Appeal from the PCRA Order Entered November 17, 2021 In the Court of Common Pleas of Allegheny County Criminal Division at No(s): CP-02-CR-0009241-1999 J-S42035-22 J-S42036-22

COMMONWEALTH OF PENNSYLVANIA : IN THE SUPERIOR COURT OF : PENNSYLVANIA : v. : : : JONATHAN PAUL JONES : : Appellant : No. 742 WDA 2022

Appeal from the PCRA Order Entered November 17, 2021 In the Court of Common Pleas of Allegheny County Criminal Division at No(s): CP-02-CR-0009243-1999

BEFORE: BOWES, J., OLSON, J., and COLINS, J.*

MEMORANDUM BY COLINS, J.: FILED: FEBRUARY 16, 2023

Jonathan Paul Jones, pro se, appeals from the order dismissing as

untimely his serial petition, likely his eleventh, filed pursuant to the Post

Conviction Relief Act (“PCRA”). See 42 Pa.C.S.A. §§ 9541-9546. As Jones has

failed to plead and prove an exception to the PCRA’s time-bar, we affirm.

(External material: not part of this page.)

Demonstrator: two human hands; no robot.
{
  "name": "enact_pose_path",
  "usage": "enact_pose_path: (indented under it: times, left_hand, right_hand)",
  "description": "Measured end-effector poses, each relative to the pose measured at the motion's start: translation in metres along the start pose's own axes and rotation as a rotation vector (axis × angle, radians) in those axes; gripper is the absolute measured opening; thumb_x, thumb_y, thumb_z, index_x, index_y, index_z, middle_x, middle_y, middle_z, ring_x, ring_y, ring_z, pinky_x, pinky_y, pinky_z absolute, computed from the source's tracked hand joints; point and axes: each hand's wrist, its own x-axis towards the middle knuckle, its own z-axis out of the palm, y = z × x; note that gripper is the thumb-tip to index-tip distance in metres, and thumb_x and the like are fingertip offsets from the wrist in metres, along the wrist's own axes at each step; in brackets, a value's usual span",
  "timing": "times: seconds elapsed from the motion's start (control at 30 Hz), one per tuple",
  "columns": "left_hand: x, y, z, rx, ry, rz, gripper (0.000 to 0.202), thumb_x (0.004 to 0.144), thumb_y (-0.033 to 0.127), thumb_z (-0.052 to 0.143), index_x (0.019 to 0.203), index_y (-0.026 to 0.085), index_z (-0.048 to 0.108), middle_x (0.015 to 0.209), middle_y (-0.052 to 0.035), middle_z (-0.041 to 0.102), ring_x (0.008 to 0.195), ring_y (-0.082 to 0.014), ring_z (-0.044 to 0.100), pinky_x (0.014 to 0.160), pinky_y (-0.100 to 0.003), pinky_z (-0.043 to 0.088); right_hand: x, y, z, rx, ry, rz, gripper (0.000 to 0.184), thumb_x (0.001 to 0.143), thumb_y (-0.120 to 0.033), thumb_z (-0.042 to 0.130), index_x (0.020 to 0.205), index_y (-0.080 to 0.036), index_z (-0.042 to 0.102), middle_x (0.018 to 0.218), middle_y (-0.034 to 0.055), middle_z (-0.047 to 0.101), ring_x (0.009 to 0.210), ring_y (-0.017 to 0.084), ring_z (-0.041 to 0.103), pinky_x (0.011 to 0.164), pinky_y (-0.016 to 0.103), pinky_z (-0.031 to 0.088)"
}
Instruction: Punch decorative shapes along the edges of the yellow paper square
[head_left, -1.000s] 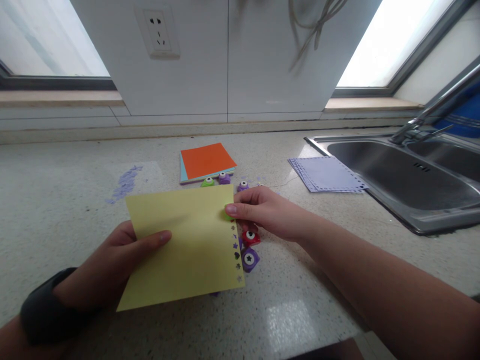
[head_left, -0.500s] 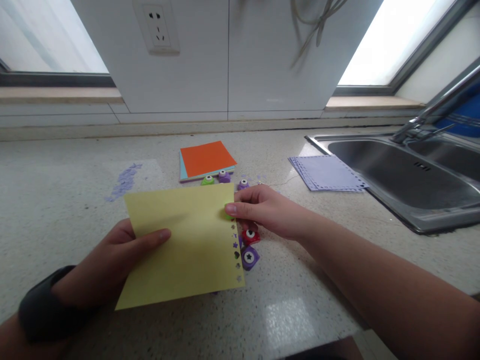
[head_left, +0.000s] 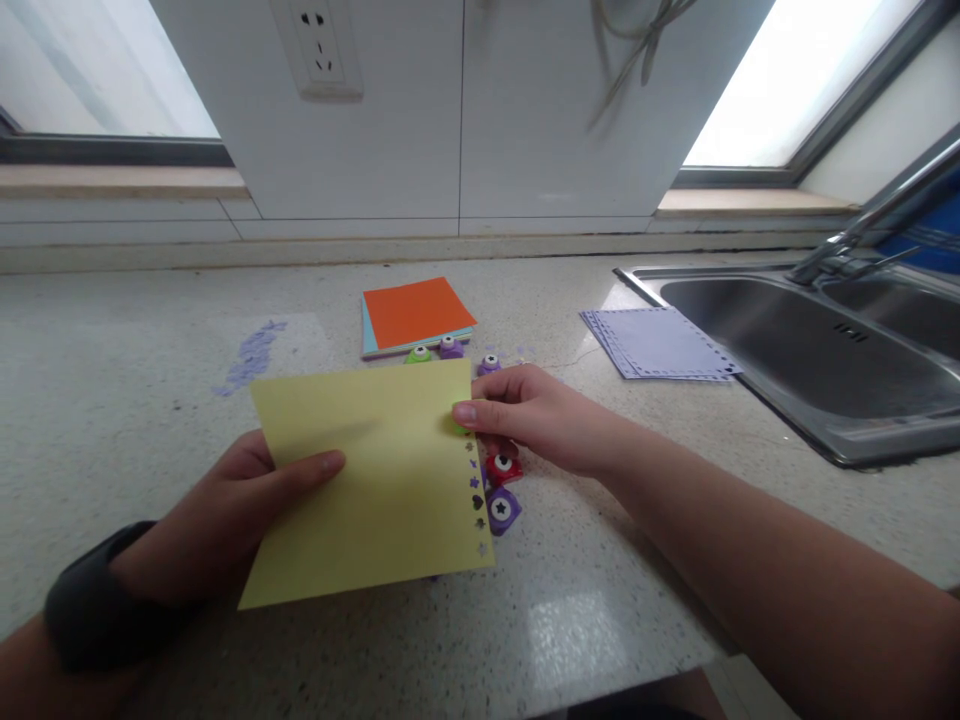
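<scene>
My left hand (head_left: 244, 505) grips a square sheet of yellow paper (head_left: 360, 490) by its left side, thumb on top and fingers hidden beneath. Small cut-out shapes, a heart among them, run down the lower part of the paper's right edge. My right hand (head_left: 536, 415) is closed at that edge on a green craft punch (head_left: 459, 417), mostly covered by the thumb and fingers. Just below the right hand sit a red craft punch (head_left: 505, 470) and a purple craft punch (head_left: 502, 512). Other punches, partly hidden, lie behind the sheet.
Behind the paper is a stack of coloured sheets, orange on top (head_left: 420, 312). Lilac sheets with punched borders (head_left: 652, 343) lie by the steel sink (head_left: 750, 330). Lilac paper scraps (head_left: 259, 355) are scattered at left. A wall with a socket (head_left: 321, 50) bounds the counter.
The whole view has shifted slightly. Both hands keep nearly the same hold on the yellow paper and the green punch.
</scene>
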Motion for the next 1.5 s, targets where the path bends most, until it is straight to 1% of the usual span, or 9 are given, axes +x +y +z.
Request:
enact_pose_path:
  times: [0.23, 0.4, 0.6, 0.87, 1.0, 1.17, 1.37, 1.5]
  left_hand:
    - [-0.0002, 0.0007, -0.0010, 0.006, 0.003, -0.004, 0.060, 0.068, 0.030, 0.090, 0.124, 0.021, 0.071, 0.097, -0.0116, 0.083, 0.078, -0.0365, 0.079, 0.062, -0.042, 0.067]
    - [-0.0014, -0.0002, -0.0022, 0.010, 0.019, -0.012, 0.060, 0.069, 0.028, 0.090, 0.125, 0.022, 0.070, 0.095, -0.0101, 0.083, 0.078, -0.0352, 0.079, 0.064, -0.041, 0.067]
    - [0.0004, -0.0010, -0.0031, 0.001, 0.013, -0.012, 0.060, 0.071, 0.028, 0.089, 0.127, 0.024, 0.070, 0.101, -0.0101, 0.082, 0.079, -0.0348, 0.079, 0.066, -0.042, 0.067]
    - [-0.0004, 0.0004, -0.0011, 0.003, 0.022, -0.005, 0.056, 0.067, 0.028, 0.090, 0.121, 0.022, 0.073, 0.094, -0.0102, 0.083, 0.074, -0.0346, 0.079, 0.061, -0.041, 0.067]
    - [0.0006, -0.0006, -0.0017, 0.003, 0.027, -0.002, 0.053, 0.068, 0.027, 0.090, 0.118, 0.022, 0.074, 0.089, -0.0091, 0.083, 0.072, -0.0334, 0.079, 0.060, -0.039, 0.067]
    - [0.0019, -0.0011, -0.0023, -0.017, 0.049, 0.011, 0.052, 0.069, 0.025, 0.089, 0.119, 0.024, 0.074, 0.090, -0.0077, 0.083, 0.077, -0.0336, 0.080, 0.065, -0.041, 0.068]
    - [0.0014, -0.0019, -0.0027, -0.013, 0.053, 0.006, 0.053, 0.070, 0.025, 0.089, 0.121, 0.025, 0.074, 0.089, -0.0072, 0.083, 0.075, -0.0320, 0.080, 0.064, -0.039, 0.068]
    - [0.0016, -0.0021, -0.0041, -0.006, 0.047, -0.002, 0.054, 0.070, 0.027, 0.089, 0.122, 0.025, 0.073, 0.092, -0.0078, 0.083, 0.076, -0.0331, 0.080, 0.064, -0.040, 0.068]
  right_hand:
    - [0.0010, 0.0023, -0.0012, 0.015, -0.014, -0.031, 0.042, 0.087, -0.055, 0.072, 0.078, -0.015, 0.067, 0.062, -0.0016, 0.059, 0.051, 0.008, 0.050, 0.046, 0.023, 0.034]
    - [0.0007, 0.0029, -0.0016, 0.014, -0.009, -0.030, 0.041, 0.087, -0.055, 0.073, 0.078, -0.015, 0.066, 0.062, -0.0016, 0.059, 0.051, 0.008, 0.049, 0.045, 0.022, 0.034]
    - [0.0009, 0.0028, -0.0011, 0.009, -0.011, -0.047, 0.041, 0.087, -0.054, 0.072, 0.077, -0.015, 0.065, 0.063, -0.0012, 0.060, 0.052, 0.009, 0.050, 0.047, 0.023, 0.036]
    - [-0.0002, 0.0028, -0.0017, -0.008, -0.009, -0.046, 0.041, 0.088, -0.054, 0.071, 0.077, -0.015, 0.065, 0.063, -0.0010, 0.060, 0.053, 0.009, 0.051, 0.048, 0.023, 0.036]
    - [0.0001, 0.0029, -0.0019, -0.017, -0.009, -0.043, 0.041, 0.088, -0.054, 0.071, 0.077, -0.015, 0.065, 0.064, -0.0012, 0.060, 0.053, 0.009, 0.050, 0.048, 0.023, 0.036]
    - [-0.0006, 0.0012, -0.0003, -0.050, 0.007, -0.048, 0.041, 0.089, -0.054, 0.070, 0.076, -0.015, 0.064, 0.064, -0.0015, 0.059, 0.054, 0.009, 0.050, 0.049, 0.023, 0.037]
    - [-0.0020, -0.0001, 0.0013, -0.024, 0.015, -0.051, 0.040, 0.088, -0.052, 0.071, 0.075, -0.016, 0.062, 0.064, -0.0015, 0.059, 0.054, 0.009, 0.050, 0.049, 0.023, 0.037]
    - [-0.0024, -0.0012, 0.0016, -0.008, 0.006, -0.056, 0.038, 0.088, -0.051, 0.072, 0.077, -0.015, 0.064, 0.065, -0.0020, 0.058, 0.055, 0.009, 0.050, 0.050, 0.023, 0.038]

None of the facts underpinning Jones’s convictions are relevant to the

present appeal. Briefly, in 2000, Jones was found guilty in a consolidated jury

trial of three counts of burglary, two counts of rape, two counts of aggravated

indecent assault, and one count each of robbery and simple assault.

Correspondingly, Jones was sentenced, in the aggregate, to 80 to 160 years

of incarceration. After this Court affirmed his judgment of sentence, our

Supreme Court denied his petition for allowance of appeal on September 16,

____________________________________________

* Retired Senior Judge assigned to the Superior Court.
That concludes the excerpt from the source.